# What is needed
Search the listing for the word "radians" and say how many lines have it, nothing besides.
-*-
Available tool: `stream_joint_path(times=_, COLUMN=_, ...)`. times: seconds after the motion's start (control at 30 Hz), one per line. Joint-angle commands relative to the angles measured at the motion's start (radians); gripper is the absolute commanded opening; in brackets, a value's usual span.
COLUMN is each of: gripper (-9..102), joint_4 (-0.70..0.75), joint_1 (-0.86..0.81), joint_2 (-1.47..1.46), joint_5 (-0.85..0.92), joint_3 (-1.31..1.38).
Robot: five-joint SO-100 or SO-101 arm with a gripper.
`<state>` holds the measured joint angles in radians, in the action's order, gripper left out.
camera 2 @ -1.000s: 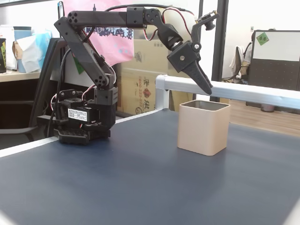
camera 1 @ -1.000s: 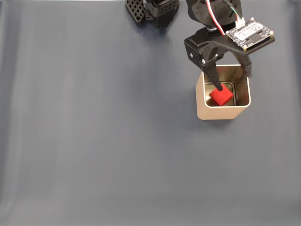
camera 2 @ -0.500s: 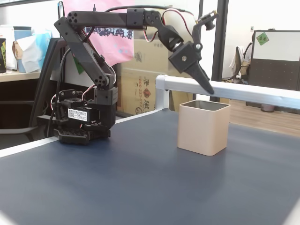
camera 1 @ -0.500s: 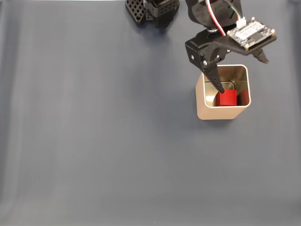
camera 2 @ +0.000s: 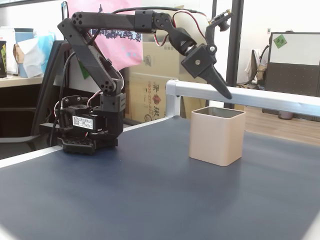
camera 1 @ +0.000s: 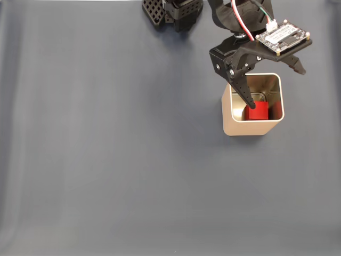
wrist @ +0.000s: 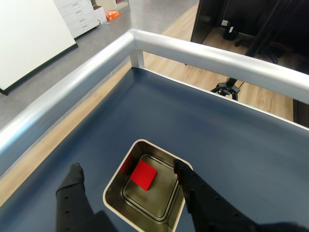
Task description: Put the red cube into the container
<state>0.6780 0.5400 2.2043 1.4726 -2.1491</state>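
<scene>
Now red cube (camera 1: pixel 259 111) inside container (camera 1: pixel 230 126)

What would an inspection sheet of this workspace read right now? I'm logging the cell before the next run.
Surface: dark blue mat, bare.
Job's things: red cube lies flat on the floor of the container; the container stands upright.
Clutter: nothing seen on the mat.
Grippers: gripper open above the container, fingers straddling its rim, holding nothing.
Cables: red and white wires run along the arm.
Surroundings: metal rail along the table edge; cardboard boxes behind the arm.
</scene>
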Motion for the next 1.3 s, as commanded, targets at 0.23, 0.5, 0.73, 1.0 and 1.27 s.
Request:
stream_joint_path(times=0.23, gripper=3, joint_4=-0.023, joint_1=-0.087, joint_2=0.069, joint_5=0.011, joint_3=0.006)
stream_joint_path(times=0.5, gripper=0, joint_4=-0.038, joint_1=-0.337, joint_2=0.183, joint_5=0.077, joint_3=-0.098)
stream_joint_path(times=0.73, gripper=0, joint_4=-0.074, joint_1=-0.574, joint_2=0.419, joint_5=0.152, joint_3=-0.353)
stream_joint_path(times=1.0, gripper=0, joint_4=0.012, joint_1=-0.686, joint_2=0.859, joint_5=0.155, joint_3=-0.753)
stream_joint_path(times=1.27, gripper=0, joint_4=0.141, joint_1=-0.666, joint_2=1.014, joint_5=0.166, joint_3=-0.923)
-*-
# Output
2